Function of the family-9 and family-22 carbohydrate-binding modules in a modular β-1,3-1,4-glucanase/xylanase derived from Clostridium stercorarium Xyn10B

Abstract

Clostridium stercorarium Xyn10B having hydrolytic activities on xylan and β,3-1,4-gllucan is a modular enzyme composed of two family-22 carbohydrate-binding modules (CBMs), a family-10 catalytic module of the glycoside hydrolases, a family-9 CBM, and two S-layer homologous modules, consecutively from the N-terminus.
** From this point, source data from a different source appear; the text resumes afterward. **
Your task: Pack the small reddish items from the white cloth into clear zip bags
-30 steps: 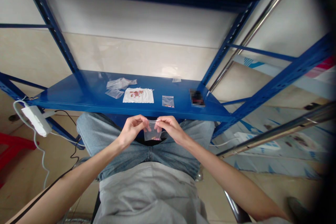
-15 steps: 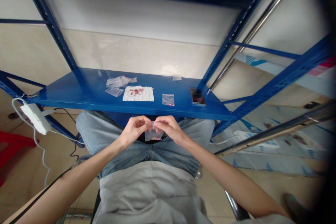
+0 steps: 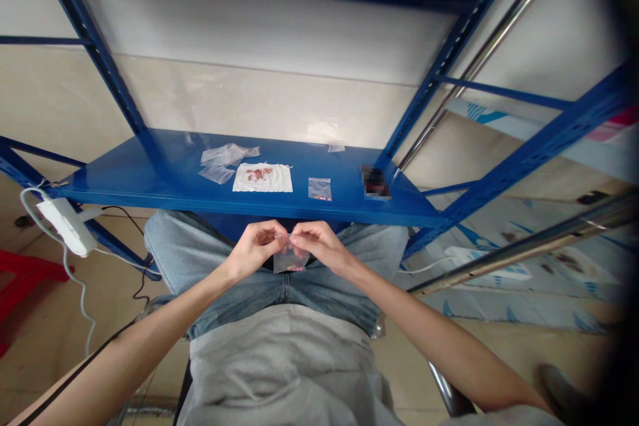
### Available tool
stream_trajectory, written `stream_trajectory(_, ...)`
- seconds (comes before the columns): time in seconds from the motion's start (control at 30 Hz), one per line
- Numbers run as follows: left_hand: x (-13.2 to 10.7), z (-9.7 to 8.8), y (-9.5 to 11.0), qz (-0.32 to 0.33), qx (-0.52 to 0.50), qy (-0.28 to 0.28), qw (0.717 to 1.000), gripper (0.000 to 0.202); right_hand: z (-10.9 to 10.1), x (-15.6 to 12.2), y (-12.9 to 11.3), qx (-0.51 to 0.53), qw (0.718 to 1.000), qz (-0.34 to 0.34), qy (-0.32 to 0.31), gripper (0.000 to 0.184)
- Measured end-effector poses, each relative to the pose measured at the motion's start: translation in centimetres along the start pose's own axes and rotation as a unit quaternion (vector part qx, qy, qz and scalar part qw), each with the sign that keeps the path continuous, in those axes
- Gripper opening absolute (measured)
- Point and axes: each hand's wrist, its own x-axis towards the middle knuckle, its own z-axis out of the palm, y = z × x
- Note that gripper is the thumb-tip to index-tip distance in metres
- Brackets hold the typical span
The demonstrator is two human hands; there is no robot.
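Note:
Over my lap, my left hand (image 3: 253,247) and my right hand (image 3: 318,244) both pinch the top edge of a small clear plastic bag (image 3: 288,258). A few small pink and orange pieces lie at the bag's bottom. The two pinches almost touch at the middle of the bag's mouth. Ahead of my hands runs a blue metal shelf (image 3: 150,180). On it lie a white cloth (image 3: 263,178) with small red and pink pieces, a filled small bag (image 3: 319,188), and a pile of empty clear bags (image 3: 224,160).
A small dark object (image 3: 375,182) sits at the shelf's right end, and another clear bag (image 3: 336,146) lies near the wall. Blue uprights (image 3: 107,73) frame the shelf. A white power strip (image 3: 67,226) hangs at the left, and a steel rail (image 3: 524,246) runs along the right.
My fingers have slid together along the bag's top edge, from its two corners toward the middle. The bag hangs a little lower and more bunched.

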Motion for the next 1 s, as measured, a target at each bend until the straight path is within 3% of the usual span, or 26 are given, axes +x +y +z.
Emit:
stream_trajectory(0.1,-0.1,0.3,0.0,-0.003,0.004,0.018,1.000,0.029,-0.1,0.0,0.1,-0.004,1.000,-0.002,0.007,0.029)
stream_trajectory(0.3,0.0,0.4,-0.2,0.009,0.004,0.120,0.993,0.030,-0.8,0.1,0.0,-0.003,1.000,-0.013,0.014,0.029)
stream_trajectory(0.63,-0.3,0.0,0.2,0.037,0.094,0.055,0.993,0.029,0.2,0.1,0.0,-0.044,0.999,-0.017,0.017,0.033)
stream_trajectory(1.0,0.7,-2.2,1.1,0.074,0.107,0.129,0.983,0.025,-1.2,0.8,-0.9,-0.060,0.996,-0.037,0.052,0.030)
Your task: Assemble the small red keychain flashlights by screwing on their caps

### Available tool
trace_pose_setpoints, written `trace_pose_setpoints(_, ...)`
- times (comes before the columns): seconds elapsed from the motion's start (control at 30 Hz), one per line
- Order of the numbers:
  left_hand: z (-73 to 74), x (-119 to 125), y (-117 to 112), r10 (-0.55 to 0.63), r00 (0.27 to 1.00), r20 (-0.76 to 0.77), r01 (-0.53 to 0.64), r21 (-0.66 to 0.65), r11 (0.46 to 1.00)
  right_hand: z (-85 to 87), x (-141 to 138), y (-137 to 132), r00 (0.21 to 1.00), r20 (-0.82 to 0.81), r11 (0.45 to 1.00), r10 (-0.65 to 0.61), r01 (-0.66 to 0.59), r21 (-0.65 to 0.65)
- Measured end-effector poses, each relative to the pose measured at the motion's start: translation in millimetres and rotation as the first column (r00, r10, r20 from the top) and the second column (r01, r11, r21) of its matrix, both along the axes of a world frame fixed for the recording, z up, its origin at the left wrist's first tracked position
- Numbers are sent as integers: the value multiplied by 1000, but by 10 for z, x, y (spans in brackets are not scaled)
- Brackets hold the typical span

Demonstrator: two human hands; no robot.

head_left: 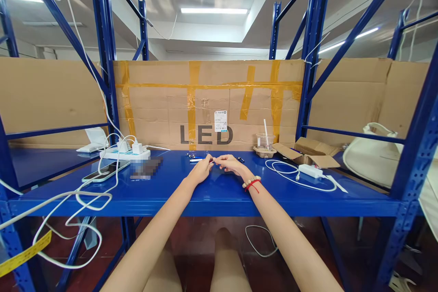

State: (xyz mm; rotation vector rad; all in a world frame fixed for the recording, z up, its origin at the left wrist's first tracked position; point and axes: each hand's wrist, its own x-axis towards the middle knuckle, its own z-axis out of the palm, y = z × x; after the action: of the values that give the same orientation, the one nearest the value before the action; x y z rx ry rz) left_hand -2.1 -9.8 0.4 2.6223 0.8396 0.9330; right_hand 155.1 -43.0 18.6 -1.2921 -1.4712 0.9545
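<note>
Above the middle of the blue shelf top point(164, 191), my left hand point(201, 170) and my right hand point(230, 163) meet at the fingertips. Both are closed, with thumbs and fingers pinched together. Whatever sits between them is small and mostly hidden; only a dark speck shows. Just behind my left hand lies a slim white-and-blue pen-like stick point(196, 160), along with small dark bits too tiny to name. A small dark object point(241, 159) rests beyond my right hand. A beaded bracelet point(251, 182) and a red string circle my right wrist.
At left are a phone point(106, 171), a white power strip point(132, 154) with plugged chargers, and looping white cables. To the right stand a plastic cup point(266, 140) with a straw, an opened cardboard box point(311, 150) and a white adapter point(310, 171). A cardboard panel point(153, 109) closes the back.
</note>
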Motion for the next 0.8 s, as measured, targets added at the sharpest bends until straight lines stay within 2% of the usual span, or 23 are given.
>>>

We investigated the function of family-9 and family-22 CBMs in a modular enzyme by comparing the enzymatic properties of a truncated enzyme composed of two family-22 CBMs and the catalytic module (rCBM22-CM), an enzyme composed of the catalytic module and family-9 CBM (rCM-CBM9), an enzyme composed of two family-22 CBMs, the catalytic module, and family-9 CBM (rCBM22-CM-CBM9), and the catalytic module polypeptide (rCM). Although the addition of family-9 CBM to rCM and rCBM22-CM did not significantly change catalytic activity toward xylan and β-1,3-1,4-glucan, the addition of family-22 CBM to rCM and rCM-CBM9 drastically enhanced catalytic activity toward xylan and especially β-1,3-1,4-glucan. Furthermore, the addition of family-22 CBM to rCM and rCM-CBM9 shifted the optimum temperature from 65°C to 75°C, but that of family-9 CBM to rCM and rCBM22-CM did not affect the optimum temperature. These facts suggest that the enzyme properties of Xyn10B were mainly dependent on the presence of the family-22 CBMs but not family-9 CBM.